:: Given data ::
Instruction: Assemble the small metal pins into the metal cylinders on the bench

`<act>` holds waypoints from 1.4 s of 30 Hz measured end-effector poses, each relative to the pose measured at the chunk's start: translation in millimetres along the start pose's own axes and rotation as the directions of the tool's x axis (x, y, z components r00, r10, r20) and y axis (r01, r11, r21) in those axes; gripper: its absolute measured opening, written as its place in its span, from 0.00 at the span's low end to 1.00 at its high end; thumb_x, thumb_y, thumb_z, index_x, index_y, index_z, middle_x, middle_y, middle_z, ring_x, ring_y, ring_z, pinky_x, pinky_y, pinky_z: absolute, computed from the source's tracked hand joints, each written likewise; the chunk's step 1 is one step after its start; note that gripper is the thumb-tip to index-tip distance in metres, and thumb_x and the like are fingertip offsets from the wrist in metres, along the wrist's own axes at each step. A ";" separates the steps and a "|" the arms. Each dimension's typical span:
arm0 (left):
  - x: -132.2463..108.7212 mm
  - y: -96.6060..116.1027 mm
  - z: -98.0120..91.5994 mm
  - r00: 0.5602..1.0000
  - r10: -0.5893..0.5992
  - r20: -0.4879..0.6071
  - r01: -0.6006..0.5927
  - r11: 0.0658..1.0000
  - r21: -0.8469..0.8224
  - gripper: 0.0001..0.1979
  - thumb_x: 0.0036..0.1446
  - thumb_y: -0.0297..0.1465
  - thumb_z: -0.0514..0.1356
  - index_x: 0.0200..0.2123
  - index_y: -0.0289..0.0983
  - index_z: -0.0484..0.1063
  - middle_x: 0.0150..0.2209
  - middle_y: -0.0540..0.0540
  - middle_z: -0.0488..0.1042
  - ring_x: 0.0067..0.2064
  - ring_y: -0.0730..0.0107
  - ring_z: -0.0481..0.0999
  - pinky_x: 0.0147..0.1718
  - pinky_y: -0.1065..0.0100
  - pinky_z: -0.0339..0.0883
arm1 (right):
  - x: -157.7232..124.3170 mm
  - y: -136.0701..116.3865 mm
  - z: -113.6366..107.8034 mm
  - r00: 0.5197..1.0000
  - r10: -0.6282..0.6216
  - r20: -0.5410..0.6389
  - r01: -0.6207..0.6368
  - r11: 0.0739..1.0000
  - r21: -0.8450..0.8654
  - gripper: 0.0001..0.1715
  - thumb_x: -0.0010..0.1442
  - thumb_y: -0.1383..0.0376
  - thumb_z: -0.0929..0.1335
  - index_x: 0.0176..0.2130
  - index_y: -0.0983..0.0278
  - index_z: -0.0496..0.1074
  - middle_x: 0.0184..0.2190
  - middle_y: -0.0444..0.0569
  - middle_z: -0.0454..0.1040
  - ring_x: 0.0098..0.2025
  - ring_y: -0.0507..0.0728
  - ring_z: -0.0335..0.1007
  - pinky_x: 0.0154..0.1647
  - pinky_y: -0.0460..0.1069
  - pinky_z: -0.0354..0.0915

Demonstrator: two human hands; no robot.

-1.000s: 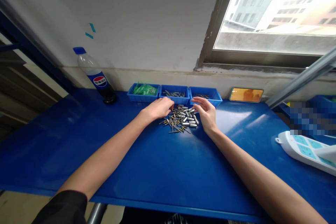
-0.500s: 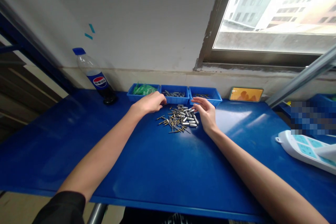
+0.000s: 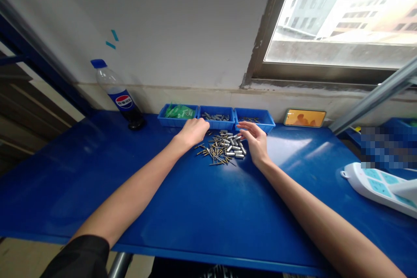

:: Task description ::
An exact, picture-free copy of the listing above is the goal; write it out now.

:: Result of the exercise ::
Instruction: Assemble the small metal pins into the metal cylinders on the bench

`<act>` holds waypoints from 1.4 s of 30 Hz measured end-effector poses, each relative to the pose measured at the chunk's start: translation in millimetres along the start pose's own axes and rotation as the directions of the tool's x axis (x, y, z components r00, r10, r20) and y axis (r01, r11, r21) in those axes; gripper: its absolute measured opening, written as its place in its span, from 0.00 at the span's low end to 1.00 at its high end; thumb_x, thumb_y, thumb_z, index_x, index_y, index_z, middle_x, middle_y, middle_z, ring_x, ring_y, ring_z, pinky_x, pinky_y, pinky_z: absolute, computed from the source's tracked hand joints, each written likewise; the chunk's step 1 is one step after its start; note that gripper is the thumb-tip to index-tip distance in metres, and thumb_x and the like are fingertip offsets from the wrist in metres, along the wrist's own axes at each step. A ";" separates the steps and a "|" the arms. Each dimension's typical span:
arm0 (left):
  - x: -132.2463..108.7212 mm
  - y: -96.6060..116.1027 mm
  - z: -98.0120..91.5994 mm
  - r00: 0.5602..1.0000
  - r10: -0.5893..0.5992
  - r20: -0.4879..0.6071
  - r01: -0.6006..0.5927
  - r11: 0.0658..1.0000
  - r21: -0.8469..0.8224
  - gripper: 0.0001..0.1979
  - thumb_x: 0.0036..0.1446
  - thumb_y: -0.0297..0.1465
  - thumb_z: -0.0514..0.1356
  - index_x: 0.0200..0.2123
  - index_y: -0.0289..0.0983
  - index_z: -0.0484..0.1063
  - middle_x: 0.0150..0.2209
  - middle_y: -0.0540..0.0540
  - middle_z: -0.0488..0.1042
  - ring_x: 0.0067..0.2064
  - ring_y: -0.0730..0.0107
  - ring_z: -0.0481..0.0999
  - pinky_x: 0.0147..0.1718
  - pinky_y: -0.1065..0.0100
  - pinky_z: -0.0339..0.0883
arm1 (right):
  - x: -157.7232..124.3170 mm
  - y: -136.0701..116.3865 mm
  - z: -113.6366..107.8034 mm
  - r00: 0.5197..1.0000
  - r10: -0.6282..0.6216
  - r20: -0.5410..0.6389
  - r01: -0.6207..0.6368
  - r11: 0.0739..1.0000
  - r21: -0.8450..0.8654
  - gripper: 0.0001..0.1715
  - thumb_x: -0.0010..0.1442
  - thumb_y: -0.1383..0.0376
  - thumb_z: -0.0929..0.1335
  - index_x: 0.0176..0.2130
  - index_y: -0.0983..0.0278
  - index_z: -0.0496..0.1074
  - middle_x: 0.0184..0.2190
  - middle_y: -0.0444..0.0569
  - middle_z: -0.0454..0.1040
  - ring_x: 0.0098..0.2025
  - ring_y: -0.0507..0.0728
  - ring_z: -0.0335..0.1007
  - pinky_x: 0.0154..0.1647
  - pinky_y: -0.0460..0.1069
  - pinky_z: -0.0354..0.0915

Demonstrator: two human hands; no robot.

-1.000s: 
-0.500s: 
+0.000s: 

What the exercise required has been answered in full.